Ero in quello stato di potenza che talvolta ci fa sentire come il vivere non sia se non un continuo creare. Passai presso un cespuglio fragrante nell'ombra, che mi divenne un sentimento meraviglioso. D'un tratto uno scoppio di passione canora trasmutò il silenzio in un'ansia intenta. Le stelle s'appressarono alle chiome dei pini feriti. Cantava l'usignuolo.

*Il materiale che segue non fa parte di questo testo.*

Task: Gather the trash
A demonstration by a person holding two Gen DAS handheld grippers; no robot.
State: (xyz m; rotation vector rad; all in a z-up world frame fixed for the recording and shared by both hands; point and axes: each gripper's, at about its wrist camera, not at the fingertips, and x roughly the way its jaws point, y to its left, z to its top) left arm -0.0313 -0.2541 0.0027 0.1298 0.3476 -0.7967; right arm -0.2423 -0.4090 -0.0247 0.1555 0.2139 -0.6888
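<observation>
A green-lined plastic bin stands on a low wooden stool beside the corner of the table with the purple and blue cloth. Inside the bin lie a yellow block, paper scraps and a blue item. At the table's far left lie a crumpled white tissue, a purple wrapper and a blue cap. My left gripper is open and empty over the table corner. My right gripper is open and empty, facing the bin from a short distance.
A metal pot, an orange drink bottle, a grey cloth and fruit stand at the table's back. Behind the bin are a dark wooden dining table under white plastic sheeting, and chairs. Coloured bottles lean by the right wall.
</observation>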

Vidi brillare il Faro laggiù, su l'estrema lingua di sabbia. M'accorsi d'esser vicino alla mia duna. Camminai verso la casa, con l'anima rovesciata indietro a ricevere il canto. Un'ombra stava diritta presso il cancello, nel luogo medesimo ove soleva aspettarmi l'uomo livido. M'appressai con un passo più rapido, con gli occhi aguzzati.
Era uno sconosciuto della Landa che mi conduceva la nutrice. Teneva a guinzaglio una cagna da caccia, che a quando a quando mandava fuori un lamentìo sommesso. E la voce della madre era così straziante che non udii più quella dell'usignuolo. «Dove ha lasciato i suoi piccoli?» chiesi allo sconosciuto. Il carnefice li aveva annegati in una tinozza d'acqua fredda, tutti: erano dodici! Mi curvai verso la disperata, posi un ginocchio a terra. Lo sprazzo rosso del Faro illuminò la sua bella testa falba dalle larghe orecchie di velluto, la sua faccia possente e pacata ove brillavano due occhi folli. E vedevo galleggiare nella tinozza i dodici piccoli cadaveri.
Allora, inginocchiato su la sabbia, le palpai le mammelle ch'erano gonfie e calde tra i lunghi peli bianchi e bai. Il forte lezzo della maternità mal curata e della cuccia negletta mi rendeva più pesante il cuore. E lo sprazzo candido del Faro mi passò sul capo chino.